全く同感! なんか、一挙に安っぽくなりませんでした?

>オネーギンって、自分のことが中心なのでそこまでタチアーナのことを想っていないと
そうですよね。 私も彼が昔を回顧して、それがTatyanaのことだとは考えにくく。 というより、TatyanaってOneginが失ってしまった、かつてくだらないと思っていたことや物の象徴じゃないかしら。 地主の娘がTatyanaという名前というところからして、単なる若い女性ではないと思います。

ところで、BBCのラジオ放送はライブストリーミングがあった20日のものでしょうか? この日はStoyanovaが16日よりよかったのですが、オケが荒れ気味。 Keenlysideも16日のほうが良かったと思います。 映像はう~んなのですが、音楽はよかったですものね。
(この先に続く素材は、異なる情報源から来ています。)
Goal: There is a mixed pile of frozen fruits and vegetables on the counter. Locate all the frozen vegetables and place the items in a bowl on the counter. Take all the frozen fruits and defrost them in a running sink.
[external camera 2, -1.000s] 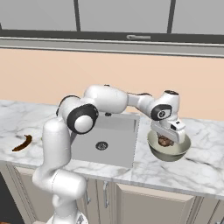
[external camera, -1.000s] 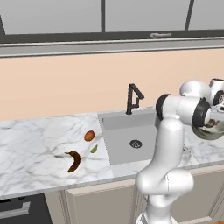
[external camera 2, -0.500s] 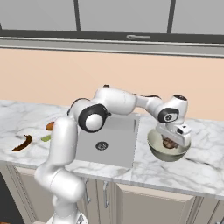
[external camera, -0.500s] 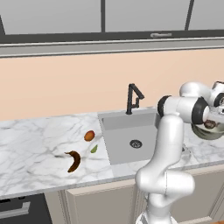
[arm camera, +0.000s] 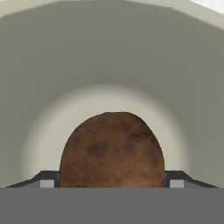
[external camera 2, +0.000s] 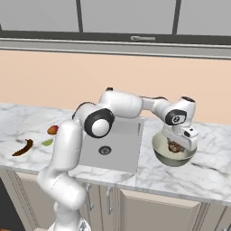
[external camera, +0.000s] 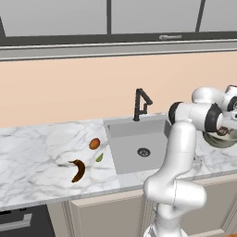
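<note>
The round dark brown ball with a mottled, potato-like skin [arm camera: 112, 151] lies in the middle of the shallow grey-olive bowl with a pale rim [arm camera: 109, 52], which stands on the white marble worktop with grey veins [external camera 2: 203, 173] to the right of the grey recessed sink [external camera 2: 115, 151], near the front edge. The pincer [external camera 2: 177, 147] reaches down into the bowl with its dark finger tips [arm camera: 48, 178] spread on either side of the ball; whether they press on it cannot be told, since the ball's lower part is cut off in the hand view. In the left base view the bowl is mostly hidden behind the arm. Left of the sink lie the small orange-red ball [external camera: 94, 143], the curved dark brown banana-shaped piece [external camera: 77, 170] and the tiny pale green piece [external camera: 99, 158], too small to make out. Compared with a second ago, the arm's elbow has swung and the hand sits slightly lower over the bowl.
</note>
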You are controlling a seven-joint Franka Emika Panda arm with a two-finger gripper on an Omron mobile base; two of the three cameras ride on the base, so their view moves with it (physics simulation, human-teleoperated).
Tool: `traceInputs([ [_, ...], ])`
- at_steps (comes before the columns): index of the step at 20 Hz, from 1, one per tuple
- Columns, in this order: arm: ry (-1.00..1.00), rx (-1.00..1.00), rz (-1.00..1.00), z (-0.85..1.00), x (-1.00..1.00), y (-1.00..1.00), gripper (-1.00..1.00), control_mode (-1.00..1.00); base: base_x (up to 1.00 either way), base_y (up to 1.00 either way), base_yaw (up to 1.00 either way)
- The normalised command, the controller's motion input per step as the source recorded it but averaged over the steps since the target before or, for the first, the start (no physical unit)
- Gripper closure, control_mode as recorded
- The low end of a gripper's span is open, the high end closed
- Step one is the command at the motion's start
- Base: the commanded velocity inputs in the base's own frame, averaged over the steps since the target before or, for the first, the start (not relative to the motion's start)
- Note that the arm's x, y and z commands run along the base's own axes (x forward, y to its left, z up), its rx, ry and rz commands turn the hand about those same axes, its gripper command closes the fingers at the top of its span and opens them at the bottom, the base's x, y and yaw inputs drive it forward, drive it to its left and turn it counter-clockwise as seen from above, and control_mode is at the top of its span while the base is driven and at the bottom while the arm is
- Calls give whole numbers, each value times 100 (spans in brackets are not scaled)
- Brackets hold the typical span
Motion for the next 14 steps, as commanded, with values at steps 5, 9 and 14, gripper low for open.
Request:
traceInputs([
  [5, 0, -4, 0, 0, 0, 15, -100, -100, 0, 0, 0],
  [9, 0, -4, -2, 6, 0, 11, -100, -100, 0, 0, 0],
  [14, -4, 0, -5, 32, -16, 10, -100, -100, 0, 0, 0],
])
16日の公演の録音のようですし、BRKlassik 頑張って聞こうかな。

by kew Gardens (2013-02-23 22:50) 

Sardanapalus

Kew GardensさんはHolten版オネーギンは駄目だったのですね。私は、元々原作に全く感情移入できないので登場人物のキャラ設定については別にどーでもいいのですが(^^)、特にオネーギンを「実はいい奴」的な解釈ができるように性格付けしていたのと、最後の別れの場面でグレーミンを同席させたのは、仰るとおり結論がSoap Operaのようにお軽くなってしまったかな、と思います。上手くまとめようとしてロマンティックにしすぎというか。

>ロシア語のディクションがさらによくなって、努力したのがよくわかるKeenlyside
あ、やっぱりディクション改善してるんですね。気のせいじゃなくて良かった。ROHのロシア語コーチも優秀らしいですけど、きっと努力したんですね。そういえば、Intermezzoさんのブログでも、皆ロシア語は合格、と書かれていましたね。

>TatyanaってOneginが失ってしまった、かつてくだらないと思っていたことや物の象徴
きっとそうですね。そして、万が一タチアーナがオネーギンを受け入れたとしても、きっとオネーギンは自分で言っているようにすぐにその生活にも飽きてしまうことでしょうし。原作では強く漂う、オネーギンのこういったどうしようもないアウトロー的な要素はきれいに除外されてしまっていましたね。ま、オペラとしてはこういう終わり方でもいいのかも知れませんが。

ラジオ放送ですが、16日の公演がラジオ用に収録され、それを各局に配るのではないかと思います。だからきっとBBCも16日の音源です。